■ Task requirements:
Write out the material below again, line for line, without any images.

■ Available data:
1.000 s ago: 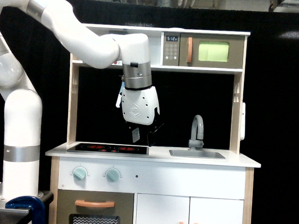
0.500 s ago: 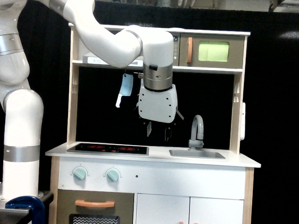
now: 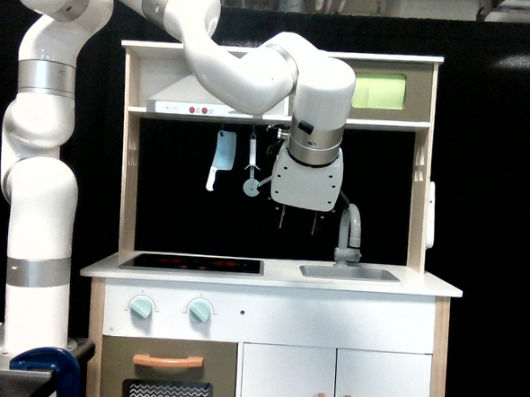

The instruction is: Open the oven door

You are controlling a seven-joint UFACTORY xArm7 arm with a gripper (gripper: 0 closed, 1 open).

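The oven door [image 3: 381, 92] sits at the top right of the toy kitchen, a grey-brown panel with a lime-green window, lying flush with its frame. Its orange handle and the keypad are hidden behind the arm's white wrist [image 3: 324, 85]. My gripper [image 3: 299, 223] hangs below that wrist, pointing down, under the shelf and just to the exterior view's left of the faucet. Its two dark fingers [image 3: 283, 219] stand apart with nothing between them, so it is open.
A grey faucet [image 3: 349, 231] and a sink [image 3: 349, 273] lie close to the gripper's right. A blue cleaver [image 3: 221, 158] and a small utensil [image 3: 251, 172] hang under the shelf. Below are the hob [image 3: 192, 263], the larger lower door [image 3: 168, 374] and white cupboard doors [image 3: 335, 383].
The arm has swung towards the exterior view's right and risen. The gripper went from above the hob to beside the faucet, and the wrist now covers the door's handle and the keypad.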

■ Solution to this exercise:
1.000 s ago: 
0.500 s ago: 
now: 

The instruction is: Open the oven door

You are controlling a seven-joint UFACTORY xArm7 arm with a gripper (gripper: 0 closed, 1 open).

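The oven door [image 3: 381, 92] sits at the top right of the toy kitchen, a grey-brown panel with a lime-green window, lying flush with its frame. Its orange handle and the keypad are hidden behind the arm's white wrist [image 3: 324, 85]. My gripper [image 3: 299, 223] hangs below that wrist, pointing down, under the shelf and just to the exterior view's left of the faucet. Its two dark fingers [image 3: 283, 219] stand apart with nothing between them, so it is open.
A grey faucet [image 3: 349, 231] and a sink [image 3: 349, 273] lie close to the gripper's right. A blue cleaver [image 3: 221, 158] and a small utensil [image 3: 251, 172] hang under the shelf. Below are the hob [image 3: 192, 263], the larger lower door [image 3: 168, 374] and white cupboard doors [image 3: 335, 383].
The arm has swung towards the exterior view's right and risen. The gripper went from above the hob to beside the faucet, and the wrist now covers the door's handle and the keypad.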

This is the complete answer to the exercise.